La Turquie préserve Sardes et les tumuli lydiens de Bin Tepe, où naquit la monnaie moderne, tandis que la Russie dévoile les Peintures pariétales de la grotte de Shulgan-Tash, archive glaciaire de la steppe eurasienne. Enfin, l’Italie inscrit la Tradition funéraire sarde, réseau de 3.500 hypogées illustrant l’évolution des sociétés préhistoriques.

Au-delà du symbole

La reconnaissance patrimoniale par l’UNESCO dépasse la dimension culturelle pour générer des retombées économiques tangibles. Les sites «sauvés» voient leur valeur touristique et scientifique renaître. Le site paléochrétien d’Abou Mena pourrait générer un flux de pèlerins revitalisant l’économie locale, tandis que les Forêts hum de l’Atsinanana consolident la recherche pharmaceutique via leur biodiversité restaurée.

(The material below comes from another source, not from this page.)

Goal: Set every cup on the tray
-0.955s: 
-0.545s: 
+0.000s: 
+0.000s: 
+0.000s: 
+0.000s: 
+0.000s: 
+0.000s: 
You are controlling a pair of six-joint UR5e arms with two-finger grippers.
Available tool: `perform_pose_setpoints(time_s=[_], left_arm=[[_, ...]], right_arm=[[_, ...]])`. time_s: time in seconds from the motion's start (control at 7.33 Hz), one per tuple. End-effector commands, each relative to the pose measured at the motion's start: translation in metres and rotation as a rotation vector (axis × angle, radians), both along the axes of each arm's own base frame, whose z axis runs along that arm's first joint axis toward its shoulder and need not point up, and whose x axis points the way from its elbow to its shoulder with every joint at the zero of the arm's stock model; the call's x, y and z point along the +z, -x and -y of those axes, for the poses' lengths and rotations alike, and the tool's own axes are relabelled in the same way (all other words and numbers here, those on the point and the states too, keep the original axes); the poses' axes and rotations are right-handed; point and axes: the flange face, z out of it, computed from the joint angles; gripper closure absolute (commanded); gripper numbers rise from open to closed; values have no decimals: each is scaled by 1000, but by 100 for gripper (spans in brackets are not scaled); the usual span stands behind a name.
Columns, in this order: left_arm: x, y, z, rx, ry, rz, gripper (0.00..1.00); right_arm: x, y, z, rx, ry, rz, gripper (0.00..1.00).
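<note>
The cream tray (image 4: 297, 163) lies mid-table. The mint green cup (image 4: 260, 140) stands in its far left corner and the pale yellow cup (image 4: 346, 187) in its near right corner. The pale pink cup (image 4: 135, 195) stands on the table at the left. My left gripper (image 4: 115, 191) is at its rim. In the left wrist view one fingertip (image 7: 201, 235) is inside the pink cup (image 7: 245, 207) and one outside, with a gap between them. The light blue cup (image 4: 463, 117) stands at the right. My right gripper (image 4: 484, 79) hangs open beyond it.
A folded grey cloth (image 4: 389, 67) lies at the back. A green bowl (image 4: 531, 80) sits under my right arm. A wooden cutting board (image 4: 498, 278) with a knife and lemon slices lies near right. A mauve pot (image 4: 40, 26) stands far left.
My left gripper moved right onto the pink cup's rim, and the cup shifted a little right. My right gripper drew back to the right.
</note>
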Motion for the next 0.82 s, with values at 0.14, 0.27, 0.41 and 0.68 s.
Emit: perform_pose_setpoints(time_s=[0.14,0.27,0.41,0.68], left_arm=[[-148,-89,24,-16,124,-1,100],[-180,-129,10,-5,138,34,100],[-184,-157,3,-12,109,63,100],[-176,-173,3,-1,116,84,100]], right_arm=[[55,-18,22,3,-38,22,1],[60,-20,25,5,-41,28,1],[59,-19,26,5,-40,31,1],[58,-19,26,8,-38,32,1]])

Pour les nouvelles inscriptions, le label UNESCO agit comme un accélérateur attirant investissements et expertise technique; les paysages culturels comme Diy-Gid-Biy (Cameroun) ou le Mont Mulanje (Malawi) deviennent des leviers d’autonomisation communautaire via l’artisanat ou l’agroécologie labellisée et les réserves transfrontalières iSimangaliso-Maputo (Mozambique/Afrique du Sud) réduisent les coûts de surveillance et attirent des fonds internationaux.

Les écosystèmes riches du Complexe Gola-Tiwai (Sierra Leone) et des Bijagós (Guinée-Bissau) permettent de développer une bioéconomie régulée, créatrice d’emplois verts.

Ainsi, ces huit sites africains incarnent une alliance fertile entre savoirs locaux, coopération internationale et vision économique durable, transformant chaque hectare protégé en investissement d’avenir pour les générations futures.